I realize my blogger friends that my blog has been a bit serious lately due to my present trial, and I recognized just how true that was because yesterday, to remind myself of what life used to be like without sickness being apart of it, I went back through my old blog posts from when I first began, and found so many of sweet little moment documentations of things my children did. And truly, it isn't that they have stopped having sweet moments, it's just that I've been too sick to notice them. And that makes me so sad.

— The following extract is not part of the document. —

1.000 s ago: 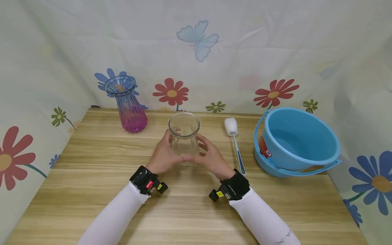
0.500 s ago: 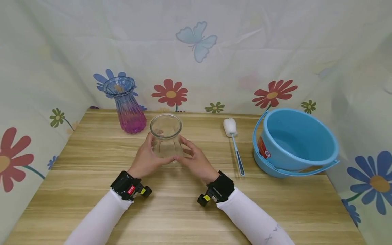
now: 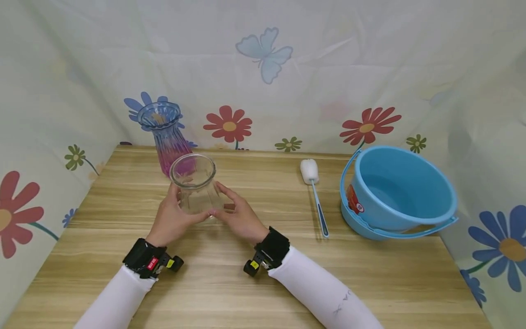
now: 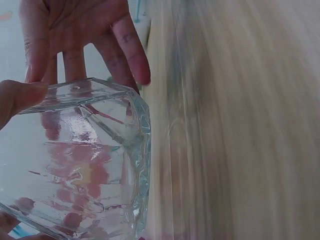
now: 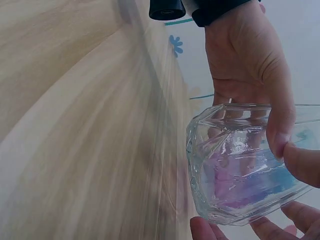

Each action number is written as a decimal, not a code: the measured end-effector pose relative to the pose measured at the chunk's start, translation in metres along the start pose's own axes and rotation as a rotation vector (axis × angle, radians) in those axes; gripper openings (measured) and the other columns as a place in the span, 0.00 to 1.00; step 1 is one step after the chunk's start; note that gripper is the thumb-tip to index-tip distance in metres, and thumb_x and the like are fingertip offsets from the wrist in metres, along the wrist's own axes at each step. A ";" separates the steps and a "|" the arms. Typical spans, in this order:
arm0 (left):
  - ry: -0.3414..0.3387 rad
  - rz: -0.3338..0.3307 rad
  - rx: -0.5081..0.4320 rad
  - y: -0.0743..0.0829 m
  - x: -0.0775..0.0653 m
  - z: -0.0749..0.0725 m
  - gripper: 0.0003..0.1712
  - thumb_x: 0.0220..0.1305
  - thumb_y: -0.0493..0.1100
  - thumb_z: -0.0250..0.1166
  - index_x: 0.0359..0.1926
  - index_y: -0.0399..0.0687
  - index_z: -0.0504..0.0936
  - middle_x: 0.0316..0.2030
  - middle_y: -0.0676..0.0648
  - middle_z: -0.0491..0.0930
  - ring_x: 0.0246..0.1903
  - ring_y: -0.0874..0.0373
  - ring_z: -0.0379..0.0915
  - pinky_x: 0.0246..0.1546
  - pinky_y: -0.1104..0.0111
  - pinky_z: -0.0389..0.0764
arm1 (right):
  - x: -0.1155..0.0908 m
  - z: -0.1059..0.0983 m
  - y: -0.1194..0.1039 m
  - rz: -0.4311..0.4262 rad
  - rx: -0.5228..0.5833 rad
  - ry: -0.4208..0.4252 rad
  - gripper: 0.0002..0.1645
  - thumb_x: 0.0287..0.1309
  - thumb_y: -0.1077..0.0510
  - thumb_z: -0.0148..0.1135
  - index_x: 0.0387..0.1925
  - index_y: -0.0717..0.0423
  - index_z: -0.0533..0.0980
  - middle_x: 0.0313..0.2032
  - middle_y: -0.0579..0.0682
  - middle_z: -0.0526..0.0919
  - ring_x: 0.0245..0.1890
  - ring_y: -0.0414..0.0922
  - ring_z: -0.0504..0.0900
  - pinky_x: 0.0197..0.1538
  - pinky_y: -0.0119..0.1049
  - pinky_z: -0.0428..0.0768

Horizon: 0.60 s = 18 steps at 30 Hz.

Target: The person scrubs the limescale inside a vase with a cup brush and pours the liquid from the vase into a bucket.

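Note:
A clear glass vase (image 3: 200, 199) stands upright between both hands, with its round rim on top. The left hand (image 3: 169, 220) grips its left side, and the right hand (image 3: 243, 219) grips its right side. Both thumbs meet at the front of the glass, with the other fingers spread around the sides. The vase's thick faceted base (image 4: 142, 165) is close to the tabletop in the wrist views; whether it touches I cannot tell. Just behind and to the left is a ribbed glass vase (image 3: 166, 141), blue above and pink below, its lower part partly behind the clear one.
A white sponge-headed bottle brush (image 3: 310, 172) with a blue handle lies right of centre on the wooden table (image 3: 230, 292). Further right stands a light blue bucket (image 3: 370, 201), its handle lowered to the front. A flower-printed curtain (image 3: 328, 68) surrounds the table.
Both hands have carried the clear glass vase leftward, from mid-table to near the blue-and-pink vase. The brush, the bucket and the coloured vase have stayed in place.

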State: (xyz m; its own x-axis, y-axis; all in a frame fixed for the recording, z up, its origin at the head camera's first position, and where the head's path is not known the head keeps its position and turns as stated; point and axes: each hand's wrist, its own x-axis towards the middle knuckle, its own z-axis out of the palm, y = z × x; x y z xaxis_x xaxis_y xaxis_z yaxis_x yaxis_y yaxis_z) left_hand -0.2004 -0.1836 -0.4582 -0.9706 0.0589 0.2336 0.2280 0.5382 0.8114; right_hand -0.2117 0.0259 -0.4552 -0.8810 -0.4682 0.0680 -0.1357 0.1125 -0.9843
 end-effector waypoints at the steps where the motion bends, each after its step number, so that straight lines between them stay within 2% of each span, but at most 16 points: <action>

SO I vowed last night, no matter how sick I felt in the morning, I would try and notice the very sweet things my children did throughout the day, and it didn't take more than a few moments to pass after they both awoke for me to notice just that.
My sweet sleepy boy, emerges from his bedroom, blanket in tow and sleep written all over his sweet little face. He says to me..." Mommy, I'm sick." I reply with a hug, "Oh honey, why don't you go lay down and I'll get you some chocolate milk?" He nods. Lays down, and when the chocolate milk arrives, solemnly takes it and begins to drink. I sit down and to finish my Bible study, (Annie is watching Elmo Potty Time, her morning tradition) and I wait for the sick boy to speak. Finally he gets up, walks over to me and announces this: "Mommy, I am still a little sick, but I will have my baby soon, and then I will be all better. But I'm OK."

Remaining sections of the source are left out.